After a few weeks of watching the results of the Marja operation, the officials of McChrystal's International Security Assistance Force (ISAF) NATO command conceded that the Afghan government had taken too long to put representatives of relevant ministries into the two key districts of Helmand province. They doubted that it would do any better in Kandahar, as The Times reported May 11.
Washington Post columnist David Ignatius, who frequently registers the latest thinking of the military leadership, wrote a column Apr. 1 clearly reflecting the downgrading of governance reform in the McChrystal war plan for Kandahar and the new emphasis on targeting the Taliban.
"Shaking up the power structure might put the United States on the side of the Pashtun man in the street," wrote Ignatius, "but it would open up a power vacuum that could be exploited by the Taliban."
For U.S. commanders, Ignatius revealed, "There isn't time for risky experiments in Kandahar."
What Ignatius didn't say is that McChrystal had already ordered a major intensification of SOF raids in Kandahar city and that those raids are dependent primarily on intelligence supplied by organisations controlled by Wali Karzai.
In an interview with The Times published May 7, Karzai boasted that he alone has supplied "the majority of intelligence in this region", adding, "I'm passing tonnes of information to them."
A former NATO official had confirmed that reality a few weeks earlier. "Most of our intelligence comes directly or indirectly from him," said the official, according to TIME magazine on Mar. 19.
Neither the ISAF commanders nor U.S. SOF commanders have well-developed intelligence networks of their own in Kandahar.
Karzai has dominated the flow of intelligence to NATO forces by gaining control over both the police and official Afghan intelligence agency in the province, according to a new study of the power structure in Kandahar.
The study, published last month by the pro-war Institute for the Study of War, shows how Karzai completed his consolidation of political control over the national police in Kandahar after using the Karzai private militia used by the CIA, the Kandahar Strike Force, to kill the province police chief and the chief of criminal investigation, who had been independent of his influence, in a June 2009 gunfight.
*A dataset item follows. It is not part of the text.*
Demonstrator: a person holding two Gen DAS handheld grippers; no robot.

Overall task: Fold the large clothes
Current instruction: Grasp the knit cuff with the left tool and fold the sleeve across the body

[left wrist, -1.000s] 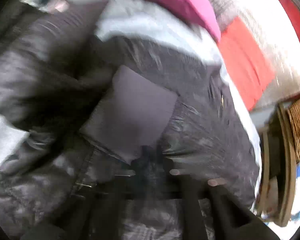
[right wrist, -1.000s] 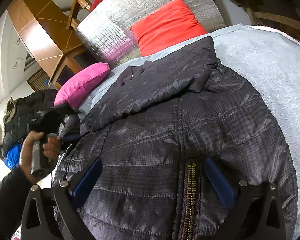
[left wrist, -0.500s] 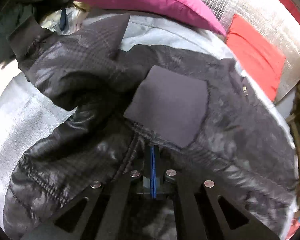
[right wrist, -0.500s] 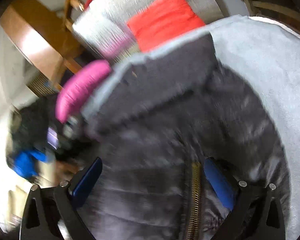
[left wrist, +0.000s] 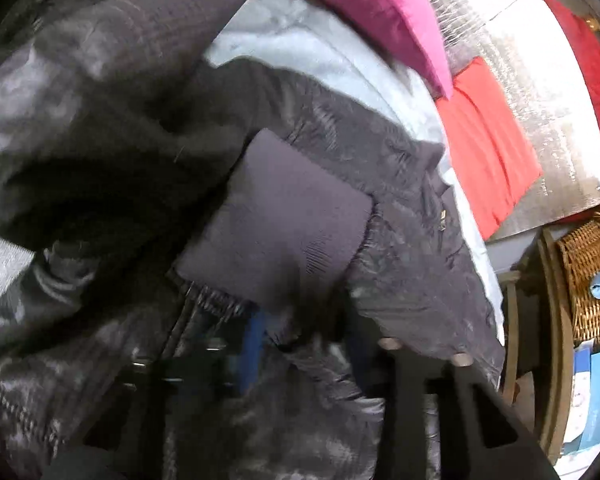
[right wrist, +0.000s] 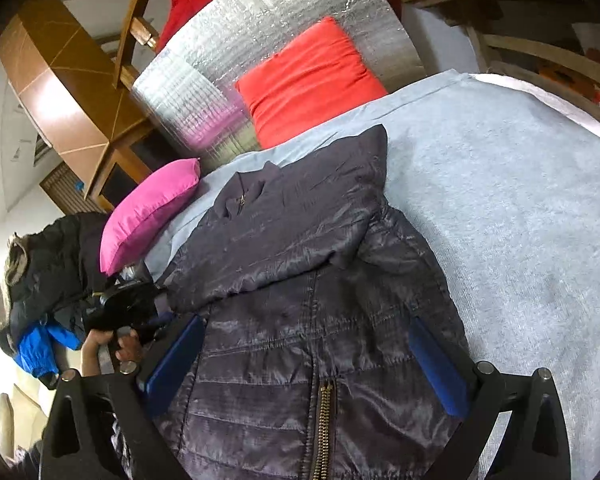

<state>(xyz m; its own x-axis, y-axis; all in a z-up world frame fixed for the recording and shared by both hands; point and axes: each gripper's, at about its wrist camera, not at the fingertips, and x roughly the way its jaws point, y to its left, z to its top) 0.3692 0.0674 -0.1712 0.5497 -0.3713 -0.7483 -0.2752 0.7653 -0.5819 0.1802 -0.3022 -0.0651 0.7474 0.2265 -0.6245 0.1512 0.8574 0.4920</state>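
Pink pillow point(right wrist: 150, 216), red pillow point(right wrist: 308, 80), wicker basket point(left wrist: 588, 276).

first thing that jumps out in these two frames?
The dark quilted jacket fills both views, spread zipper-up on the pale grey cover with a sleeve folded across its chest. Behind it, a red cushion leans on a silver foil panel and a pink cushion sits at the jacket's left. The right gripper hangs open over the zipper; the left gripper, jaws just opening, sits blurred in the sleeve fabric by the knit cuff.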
Even more important, Karzai controls the Kandahar branch of the National Directorate of Security (NDS), which combines the intelligence and secret police agencies, as the study reveals. NDS has by far the largest network of informants in the province and has long taken the lead in carrying out the raids against the Taliban in Kandahar City, because of the ineffectiveness of the national police.
In an e-mail to IPS, a spokesman for McChrystal, Lt. Col. Tadd Sholtis, acknowledged that the command accepts intelligence from Karzai, and said it would be "foolish" to refuse it.
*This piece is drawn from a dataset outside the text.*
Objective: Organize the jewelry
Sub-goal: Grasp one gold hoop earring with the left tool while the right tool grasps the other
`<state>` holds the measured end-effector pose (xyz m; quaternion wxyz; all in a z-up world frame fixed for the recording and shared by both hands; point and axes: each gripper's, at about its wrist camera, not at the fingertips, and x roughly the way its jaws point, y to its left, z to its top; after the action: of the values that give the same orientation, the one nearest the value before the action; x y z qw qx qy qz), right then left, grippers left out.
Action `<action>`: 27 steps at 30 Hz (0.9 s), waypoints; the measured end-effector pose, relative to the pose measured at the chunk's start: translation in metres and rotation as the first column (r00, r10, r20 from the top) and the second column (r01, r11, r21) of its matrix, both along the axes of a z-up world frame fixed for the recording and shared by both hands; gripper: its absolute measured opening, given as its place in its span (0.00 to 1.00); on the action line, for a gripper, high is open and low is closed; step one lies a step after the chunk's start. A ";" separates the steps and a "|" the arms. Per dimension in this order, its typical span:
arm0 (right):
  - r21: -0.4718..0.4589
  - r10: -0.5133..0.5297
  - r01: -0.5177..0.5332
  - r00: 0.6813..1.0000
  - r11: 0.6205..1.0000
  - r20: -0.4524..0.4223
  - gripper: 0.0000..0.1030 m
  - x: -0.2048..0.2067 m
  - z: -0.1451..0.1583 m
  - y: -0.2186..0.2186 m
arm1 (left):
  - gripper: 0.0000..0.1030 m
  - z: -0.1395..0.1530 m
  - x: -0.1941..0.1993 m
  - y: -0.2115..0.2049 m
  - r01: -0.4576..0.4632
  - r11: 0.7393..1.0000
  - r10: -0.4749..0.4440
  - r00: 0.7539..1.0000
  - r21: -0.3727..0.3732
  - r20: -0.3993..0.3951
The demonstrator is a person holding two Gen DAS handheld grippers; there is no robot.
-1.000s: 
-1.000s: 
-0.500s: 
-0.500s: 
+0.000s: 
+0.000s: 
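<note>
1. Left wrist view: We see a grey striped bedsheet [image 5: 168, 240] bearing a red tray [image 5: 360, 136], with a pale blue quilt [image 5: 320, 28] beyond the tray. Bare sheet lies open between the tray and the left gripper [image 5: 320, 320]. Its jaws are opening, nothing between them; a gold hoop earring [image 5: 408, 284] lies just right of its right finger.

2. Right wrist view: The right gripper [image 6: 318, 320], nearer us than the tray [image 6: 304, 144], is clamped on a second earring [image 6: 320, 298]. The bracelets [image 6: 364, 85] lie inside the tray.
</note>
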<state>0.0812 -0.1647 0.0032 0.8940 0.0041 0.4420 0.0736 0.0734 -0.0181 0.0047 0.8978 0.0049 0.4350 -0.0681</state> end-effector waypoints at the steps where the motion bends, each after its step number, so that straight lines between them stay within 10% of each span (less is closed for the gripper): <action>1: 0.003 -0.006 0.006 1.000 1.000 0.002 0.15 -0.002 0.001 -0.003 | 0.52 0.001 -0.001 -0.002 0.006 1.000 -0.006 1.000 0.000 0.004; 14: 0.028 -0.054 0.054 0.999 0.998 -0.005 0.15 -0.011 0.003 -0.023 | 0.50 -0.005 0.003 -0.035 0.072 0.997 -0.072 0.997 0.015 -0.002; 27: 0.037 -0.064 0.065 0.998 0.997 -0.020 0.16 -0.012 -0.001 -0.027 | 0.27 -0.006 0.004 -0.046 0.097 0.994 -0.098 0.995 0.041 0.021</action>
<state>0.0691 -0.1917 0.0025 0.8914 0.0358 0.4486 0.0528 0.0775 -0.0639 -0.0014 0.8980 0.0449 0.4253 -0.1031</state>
Sholtis said he could not comment on how much weight the ISAF command put on intelligence from Karzai but asserted that the command has "multiple methods and sources for collecting intelligence" in the province, and that, "We evaluate all human sources with respect to self-interest or bias."
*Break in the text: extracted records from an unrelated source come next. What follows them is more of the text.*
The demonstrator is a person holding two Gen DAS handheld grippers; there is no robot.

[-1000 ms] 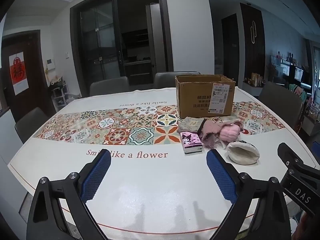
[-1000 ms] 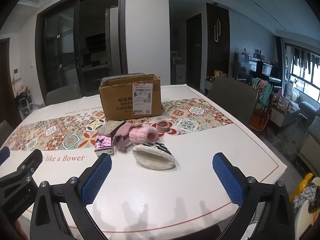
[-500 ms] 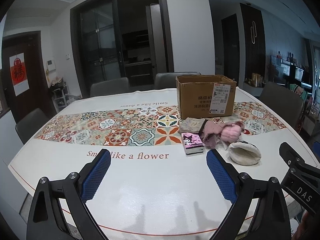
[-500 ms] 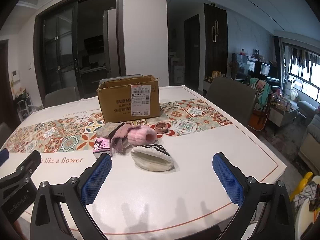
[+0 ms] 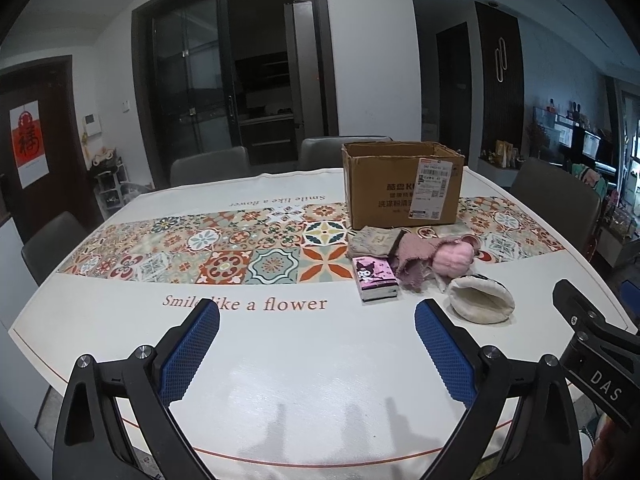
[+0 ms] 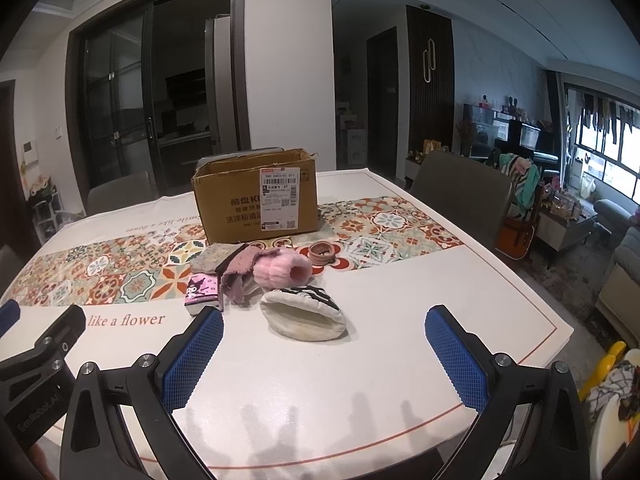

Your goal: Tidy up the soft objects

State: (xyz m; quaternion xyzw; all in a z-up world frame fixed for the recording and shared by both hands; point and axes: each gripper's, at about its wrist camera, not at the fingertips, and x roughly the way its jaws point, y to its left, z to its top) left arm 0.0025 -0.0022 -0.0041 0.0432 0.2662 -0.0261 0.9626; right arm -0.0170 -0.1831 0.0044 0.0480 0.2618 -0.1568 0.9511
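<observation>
Tools, left and right, were both spread apart and empty above the desk. You held them well short of the soft pile, which lay at 12 o'clock of the right tool, just before the cardboard box. Risk, as judged: the cream pouch could slide or collapse under a shallow pinch. It looked limp and rumpled, beside the pink fluffy item.
</observation>
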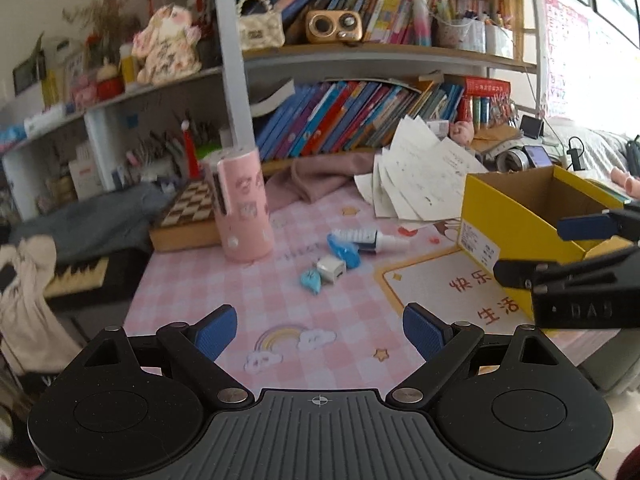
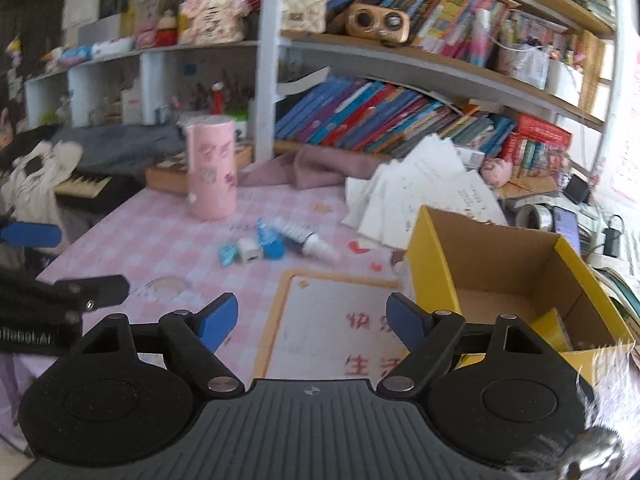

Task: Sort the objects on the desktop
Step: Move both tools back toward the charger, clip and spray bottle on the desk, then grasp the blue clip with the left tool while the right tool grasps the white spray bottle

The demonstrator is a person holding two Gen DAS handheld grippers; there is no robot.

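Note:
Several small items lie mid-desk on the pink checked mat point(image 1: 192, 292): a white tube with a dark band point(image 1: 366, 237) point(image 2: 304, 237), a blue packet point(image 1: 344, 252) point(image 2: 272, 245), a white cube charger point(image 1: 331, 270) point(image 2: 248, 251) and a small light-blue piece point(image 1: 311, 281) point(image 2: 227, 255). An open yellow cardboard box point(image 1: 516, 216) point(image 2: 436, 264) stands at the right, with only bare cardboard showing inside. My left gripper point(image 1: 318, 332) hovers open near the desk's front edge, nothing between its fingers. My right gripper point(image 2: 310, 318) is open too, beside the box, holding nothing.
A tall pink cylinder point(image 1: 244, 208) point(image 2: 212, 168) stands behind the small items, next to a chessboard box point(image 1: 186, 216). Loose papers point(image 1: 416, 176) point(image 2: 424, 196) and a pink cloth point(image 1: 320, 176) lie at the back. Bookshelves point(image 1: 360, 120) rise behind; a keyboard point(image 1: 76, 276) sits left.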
ISAF can presumably draw on Afghan Army intelligence in the province, but its assets are believed to be minimal compared with that of the NDS. The command also uses information from drone reconnaissance aircraft to supplement what it gets from Karzai-controlled networks.
Reliance on drones for targeting, however, leads to constant mistakes by U.S. troops. Carlotta Gall reported in the New York Times Mar. 26 that drone strikes had killed farmers digging ditches and bringing goods home from market on three different occasions in recent weeks.
The ISAF command's dependence on Karzai for intelligence allows him to use U.S. power against his political enemies. TIME's Tim McGirk reported Mar. 19 that critics in Kandahar said Karzai had threatened to call down NATO airstrikes or night raids by U.S. SOF units on any tribal elders who defied him.
Karzai is widely believed to have used raids by security forces under his control to target a number of tribal opponents, according to the Institute's study. Karzai is deeply engaged in intervening in tribal politics across the province, creating new alliances and making new enemies, the analysis said.
The reaffirmation of ties between the U.S. and Karzai ensures that the whole military effort in the province is locked into Karzai's political strategy for maintaining his grip on power. But McChrystal, the former commander of the Joint Special Operations Command in Iraq and Afghanistan, has made it clear he is ready to sacrifice the possibility for political change in order to be able to do what he does best.
Gareth Porter is an investigative historian and journalist specialising in U.S. national security policy. The paperback edition of his latest book, "Perils of Dominance: Imbalance of Power and the Road to War in Vietnam", was published in 2006.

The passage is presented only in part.